To be fair it is difficult to know what better candidate the CUs might have run: Empey has failed too many times against Robinson. A harder line candidate might have attracted some TUV leaning supporters though of course they will have their own candidate in what is a hard line constituency but that would have lost any Alliance support. Hence, Ringland is not a bad choice but expecting him to take the seat is probably over optimistic. However, as I always say I do not do predictions.
Strangford: Mike Nesbitt
The CUs may well see this seat as now amongst their most winnable targets and getting Mike Nesbitt as a major coup: they may be correct but again the constituency profile / candidate match is less than perfect.
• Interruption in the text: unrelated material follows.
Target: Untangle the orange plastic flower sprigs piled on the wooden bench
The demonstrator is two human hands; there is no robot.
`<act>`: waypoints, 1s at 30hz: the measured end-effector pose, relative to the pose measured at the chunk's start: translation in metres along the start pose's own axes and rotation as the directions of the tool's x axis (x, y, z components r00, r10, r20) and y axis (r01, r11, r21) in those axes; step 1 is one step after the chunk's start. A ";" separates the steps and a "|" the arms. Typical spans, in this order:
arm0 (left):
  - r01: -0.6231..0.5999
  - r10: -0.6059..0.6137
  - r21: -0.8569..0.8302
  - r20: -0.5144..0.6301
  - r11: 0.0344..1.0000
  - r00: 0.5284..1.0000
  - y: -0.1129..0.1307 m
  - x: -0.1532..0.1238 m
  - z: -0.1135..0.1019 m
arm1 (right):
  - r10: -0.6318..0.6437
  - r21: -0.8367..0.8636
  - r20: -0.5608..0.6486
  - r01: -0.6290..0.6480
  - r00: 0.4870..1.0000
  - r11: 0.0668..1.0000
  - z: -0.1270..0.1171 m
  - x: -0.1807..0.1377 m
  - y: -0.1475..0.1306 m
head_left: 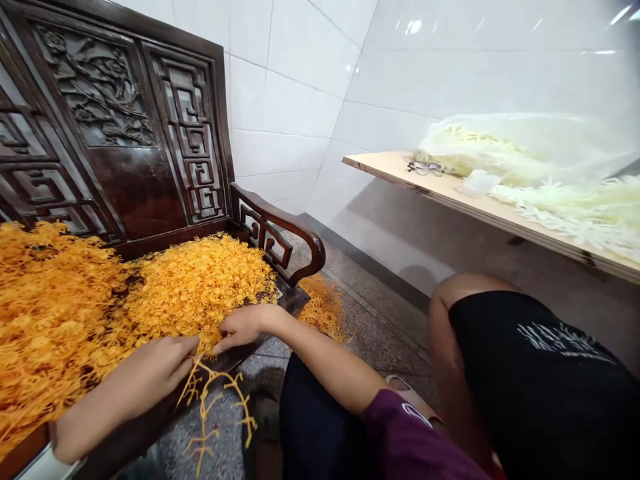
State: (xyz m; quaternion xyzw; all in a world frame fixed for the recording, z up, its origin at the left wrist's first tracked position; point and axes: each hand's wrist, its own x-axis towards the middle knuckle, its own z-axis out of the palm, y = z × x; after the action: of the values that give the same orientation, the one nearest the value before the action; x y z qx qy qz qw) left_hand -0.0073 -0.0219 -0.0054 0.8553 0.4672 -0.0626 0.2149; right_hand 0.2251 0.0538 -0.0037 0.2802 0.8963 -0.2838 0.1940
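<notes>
My left hand [167, 360] is closed on an orange branching plastic stem [204, 400], which hangs below the fingers with its thin forked twigs spread out. Close beside it, my right hand [243, 327] has its fingers curled together at the front edge of a heap of small orange plastic pieces [200, 280]. What the right fingertips hold, if anything, is too small to make out. A second, deeper heap of orange branching pieces [45, 320] lies to the left, partly behind my left forearm. Both heaps rest on a dark carved wooden bench [135, 200].
The bench's curved armrest [305, 247] stands just beyond my right hand. More orange pieces [323, 307] lie on the speckled floor past it. To the right, a wooden tabletop [380, 167] bears glasses [425, 168] and pale yellow strands [565, 207]. A bent leg in black shorts [530, 373] is below.
</notes>
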 end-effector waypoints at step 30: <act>-0.058 -0.272 -0.524 -0.529 0.850 0.804 -0.014 0.000 0.002 | 0.073 0.723 -0.563 0.448 0.823 0.526 0.021 0.051 -0.064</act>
State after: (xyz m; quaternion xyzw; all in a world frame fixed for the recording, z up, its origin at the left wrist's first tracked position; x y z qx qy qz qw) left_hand -0.0191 -0.0159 -0.0114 0.7137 0.5588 0.3186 0.2772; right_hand 0.1504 0.0174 -0.0200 0.3009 0.6935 -0.6048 -0.2503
This seat was held by John Taylor prior to Iris Robinson’s victory and is again not an especially liberal area. Although the DUP are undoubtedly more bruised here than in any other seat in Northern Ireland they still have a number of decent local representatives whom they can move up to fight the Westminster seat. Again Nesbitt is not an especially enticing prospect for TUV voters who have their own candidate in Terry Williams and again must fancy their chances of an upset here. Nesbitt’s comments about Patricia MacBride’s brother and his possible initial support for Eames Bradley’s £12,000 are unlikely to endear him to TUV, DUP (or even some UUP) voters. Another major problem is the perception, however unjustified, that Nesbitt is a late convert to unionism and is a serial job leaver who finishes little that he has started but is out for the next interesting experience and tick in his personal list of been there done that.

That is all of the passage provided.